◆ Your task ◆
Return all the lines below, exactly as they read.

*** Source material ***

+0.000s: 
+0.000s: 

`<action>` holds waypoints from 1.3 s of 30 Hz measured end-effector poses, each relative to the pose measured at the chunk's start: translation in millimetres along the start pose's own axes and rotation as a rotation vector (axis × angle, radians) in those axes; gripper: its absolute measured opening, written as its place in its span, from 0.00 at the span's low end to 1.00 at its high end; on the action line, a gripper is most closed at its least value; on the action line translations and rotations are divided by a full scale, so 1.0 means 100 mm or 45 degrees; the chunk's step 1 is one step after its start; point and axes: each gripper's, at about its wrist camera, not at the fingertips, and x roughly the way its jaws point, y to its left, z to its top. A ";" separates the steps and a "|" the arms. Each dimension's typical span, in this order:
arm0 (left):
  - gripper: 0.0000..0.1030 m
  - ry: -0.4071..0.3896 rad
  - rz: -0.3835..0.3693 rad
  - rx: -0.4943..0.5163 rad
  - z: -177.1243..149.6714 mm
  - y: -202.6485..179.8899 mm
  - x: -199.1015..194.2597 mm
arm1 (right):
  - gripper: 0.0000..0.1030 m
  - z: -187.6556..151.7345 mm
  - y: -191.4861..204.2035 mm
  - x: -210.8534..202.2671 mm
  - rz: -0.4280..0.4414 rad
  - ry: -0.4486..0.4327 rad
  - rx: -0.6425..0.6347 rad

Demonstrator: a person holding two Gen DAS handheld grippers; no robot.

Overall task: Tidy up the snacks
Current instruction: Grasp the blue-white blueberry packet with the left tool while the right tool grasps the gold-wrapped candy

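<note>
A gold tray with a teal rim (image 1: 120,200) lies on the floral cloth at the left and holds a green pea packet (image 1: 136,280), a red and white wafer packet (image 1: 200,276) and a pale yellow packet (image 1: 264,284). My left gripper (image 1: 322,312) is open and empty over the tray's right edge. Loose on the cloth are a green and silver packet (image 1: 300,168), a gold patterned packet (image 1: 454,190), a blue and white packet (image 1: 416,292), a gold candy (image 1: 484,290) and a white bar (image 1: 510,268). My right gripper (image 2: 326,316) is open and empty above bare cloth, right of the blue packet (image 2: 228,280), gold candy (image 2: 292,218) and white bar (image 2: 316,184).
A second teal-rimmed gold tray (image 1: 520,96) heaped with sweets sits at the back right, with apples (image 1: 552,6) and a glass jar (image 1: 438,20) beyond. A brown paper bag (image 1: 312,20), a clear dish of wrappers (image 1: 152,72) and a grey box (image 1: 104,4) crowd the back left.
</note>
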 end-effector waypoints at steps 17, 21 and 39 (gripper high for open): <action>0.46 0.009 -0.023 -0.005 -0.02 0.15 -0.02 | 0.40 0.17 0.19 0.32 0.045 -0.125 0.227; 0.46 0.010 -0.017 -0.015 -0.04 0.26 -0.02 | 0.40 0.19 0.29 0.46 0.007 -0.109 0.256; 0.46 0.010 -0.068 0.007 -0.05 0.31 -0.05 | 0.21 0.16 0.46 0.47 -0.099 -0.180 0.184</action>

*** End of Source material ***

◆ Task result ◆
+0.000s: 
+0.000s: 

`<action>` holds waypoints from 1.3 s of 30 Hz measured end-effector poses, each relative to the pose measured at the chunk's start: translation in millimetres along the start pose's own axes and rotation as a rotation vector (axis × angle, radians) in those axes; gripper: its absolute measured opening, written as its place in its span, from 0.00 at the span's low end to 1.00 at its high end; on the action line, a gripper is most closed at its least value; on the action line translations and rotations are divided by a full scale, so 1.0 means 100 mm or 45 degrees; the chunk's step 1 is one step after its start; point and axes: each gripper's, at about its wrist camera, not at the fingertips, and x roughly the way its jaws point, y to its left, z to its top. A ";" separates the steps and a "|" the arms. Each dimension's typical span, in this order:
arm0 (left):
  - gripper: 0.0000..0.1030 m
  - ry: -0.4071..0.3896 rad
  - rz: -0.3835..0.3693 rad
  - rx: -0.4943..0.5163 rad
  - z: -177.1243..149.6714 mm
  - y: -202.6485..179.8899 mm
  - x: -199.1015..194.2597 mm
arm1 (right):
  - gripper: 0.0000..0.1030 m
  - z: -187.6556..151.7345 mm
  - y: -191.4861..204.2035 mm
  - x: -210.8534..202.2671 mm
  - rz: -0.4280..0.4414 rad
  - ry: -0.4486..0.4327 rad
  - rx: -0.6425..0.6347 rad

Demonstrator: a person holding two Gen DAS handheld grippers; no robot.

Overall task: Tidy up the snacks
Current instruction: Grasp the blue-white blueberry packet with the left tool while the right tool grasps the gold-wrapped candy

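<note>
A gold tray with a teal rim (image 1: 120,200) lies on the floral cloth at the left and holds a green pea packet (image 1: 136,280), a red and white wafer packet (image 1: 200,276) and a pale yellow packet (image 1: 264,284). My left gripper (image 1: 322,312) is open and empty over the tray's right edge. Loose on the cloth are a green and silver packet (image 1: 300,168), a gold patterned packet (image 1: 454,190), a blue and white packet (image 1: 416,292), a gold candy (image 1: 484,290) and a white bar (image 1: 510,268). My right gripper (image 2: 326,316) is open and empty above bare cloth, right of the blue packet (image 2: 228,280), gold candy (image 2: 292,218) and white bar (image 2: 316,184).
A second teal-rimmed gold tray (image 1: 520,96) heaped with sweets sits at the back right, with apples (image 1: 552,6) and a glass jar (image 1: 438,20) beyond. A brown paper bag (image 1: 312,20), a clear dish of wrappers (image 1: 152,72) and a grey box (image 1: 104,4) crowd the back left.
</note>
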 end-effector waypoints at steps 17, 21 and 39 (gripper high for open): <action>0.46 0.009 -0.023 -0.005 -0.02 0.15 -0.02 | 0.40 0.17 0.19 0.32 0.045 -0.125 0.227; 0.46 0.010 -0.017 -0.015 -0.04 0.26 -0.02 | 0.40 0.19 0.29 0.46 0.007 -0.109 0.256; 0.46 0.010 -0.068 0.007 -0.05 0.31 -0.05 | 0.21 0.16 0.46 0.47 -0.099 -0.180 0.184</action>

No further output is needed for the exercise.